Sciensano is responsible for the epidemiological surveillance of malaria in humans in Belgium.
Malaria is an infectious disease transmitted by mosquitoes and caused by the parasite Plasmodium. Five different species of the malaria parasite cause human infections (Plasmodium falciparum, P. vivax, P. malariae, P. ovale and P. knowlesi). These species are distributed over all (sub-)tropical regions of the world and cause numerous cases of malaria and deaths around the world, particularly among children under 5 years of age in Africa.
What is malaria?
- Malaria is an infectious disease transmitted by some Anopheles mosquitoes and caused by the parasite Plasmodium.
- Malaria has not been endemic in Europe since the 1970s, thanks to medical treatment and the fight against breeding sites and mosquitoes. However, due to the presence in Europe of mosquito species that can act as vectors, there are still occasional local epidemics, such as in Greece (in 2011-2012).
- In Europe, however, malaria remains mainly an imported disease, i.e. contracted by travellers during stays abroad.

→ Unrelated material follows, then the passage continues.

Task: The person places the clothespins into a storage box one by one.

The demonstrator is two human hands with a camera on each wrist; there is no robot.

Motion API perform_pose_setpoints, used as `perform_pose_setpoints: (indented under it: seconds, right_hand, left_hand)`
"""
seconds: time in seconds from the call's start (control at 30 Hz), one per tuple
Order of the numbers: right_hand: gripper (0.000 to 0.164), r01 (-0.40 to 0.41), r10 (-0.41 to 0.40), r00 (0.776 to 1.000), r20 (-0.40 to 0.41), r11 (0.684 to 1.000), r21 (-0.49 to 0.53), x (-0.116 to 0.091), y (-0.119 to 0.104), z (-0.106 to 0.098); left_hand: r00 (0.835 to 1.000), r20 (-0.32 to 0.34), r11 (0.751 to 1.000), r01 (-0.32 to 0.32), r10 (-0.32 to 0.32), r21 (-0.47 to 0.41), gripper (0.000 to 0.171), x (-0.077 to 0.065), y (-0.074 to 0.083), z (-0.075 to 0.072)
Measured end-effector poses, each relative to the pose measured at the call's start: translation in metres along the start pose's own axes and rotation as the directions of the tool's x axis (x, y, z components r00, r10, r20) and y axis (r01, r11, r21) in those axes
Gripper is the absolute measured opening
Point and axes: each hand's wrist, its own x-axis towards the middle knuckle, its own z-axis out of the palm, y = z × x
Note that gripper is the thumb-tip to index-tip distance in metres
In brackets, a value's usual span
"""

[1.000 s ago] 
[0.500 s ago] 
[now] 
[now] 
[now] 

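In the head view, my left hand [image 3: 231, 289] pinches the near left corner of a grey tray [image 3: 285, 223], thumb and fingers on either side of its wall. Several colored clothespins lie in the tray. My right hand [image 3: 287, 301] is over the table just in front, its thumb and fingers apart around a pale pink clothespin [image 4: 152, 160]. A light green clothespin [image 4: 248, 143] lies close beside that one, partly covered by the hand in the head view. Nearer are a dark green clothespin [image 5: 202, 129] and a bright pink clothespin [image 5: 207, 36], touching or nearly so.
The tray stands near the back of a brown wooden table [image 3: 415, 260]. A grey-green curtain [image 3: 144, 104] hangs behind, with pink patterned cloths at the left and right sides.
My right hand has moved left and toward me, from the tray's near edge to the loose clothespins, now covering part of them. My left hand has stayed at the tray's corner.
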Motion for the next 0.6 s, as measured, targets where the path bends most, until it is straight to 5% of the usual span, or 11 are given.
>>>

- In addition to transmission by mosquitoes, malaria can also be transmitted through blood transfusions, during pregnancy and through the reuse of contaminated needles.
- After an incubation period of 10 to 14 days on average, symptoms appear such as:
- fever with chills
- and muscle pain.
- Depending on the type of Plasmodium, fever spikes can occur every 48 hours (malaria tertiana or third-day fever, with P. vivax or P. ovale) or every 72 hours (malaria quartana or fourth-day fever, with P. malariae).
- The form caused by P. falciparum, also called “malaria tropica”, causes an irregular fever and is the most severe and can even be fatal.
- Young children, pregnant women and people with HIV/AIDS are more likely to develop a severe form.
- The parasites P. vivax and P. ovale can remain dormant in the body and reactivate months or years after infection, again causing symptoms. People who live in areas infected with malaria and are regularly exposed to it can develop a form of immunity that reduces or eliminates symptoms if infected. This protection disappears when the exposure ceases for a certain time.
Diagnosis, treatment and prevention
- Anyone who develops a fever within a few months of returning from an endemic area for malaria should consider the possibility of malaria. Even if the trip took place several months beforehand, it is still advisable to talk to your doctor about it. If the doctor suspects malaria, the diagnosis can be established by way of a blood test. Depending on the stage of the disease, different tests can be used, such as microscopic examination, a PCR test and an antigen test.
- A rapid diagnosis makes it possible to set up the appropriate treatment, depending on the type of Plasmodium.
- There are also medicines that can be taken preventively when travelling to endemic areas and that prevent severe forms of malaria (chemoprophylaxis). In addition, prevention is also done by avoiding mosquito bites.
- Recently, a vaccine has been developed that is recommended by the World Health Organization (WHO) for children living in areas where P. falciparum malaria is prevalent, such as in sub-Saharan Africa. This vaccine is not available to travellers.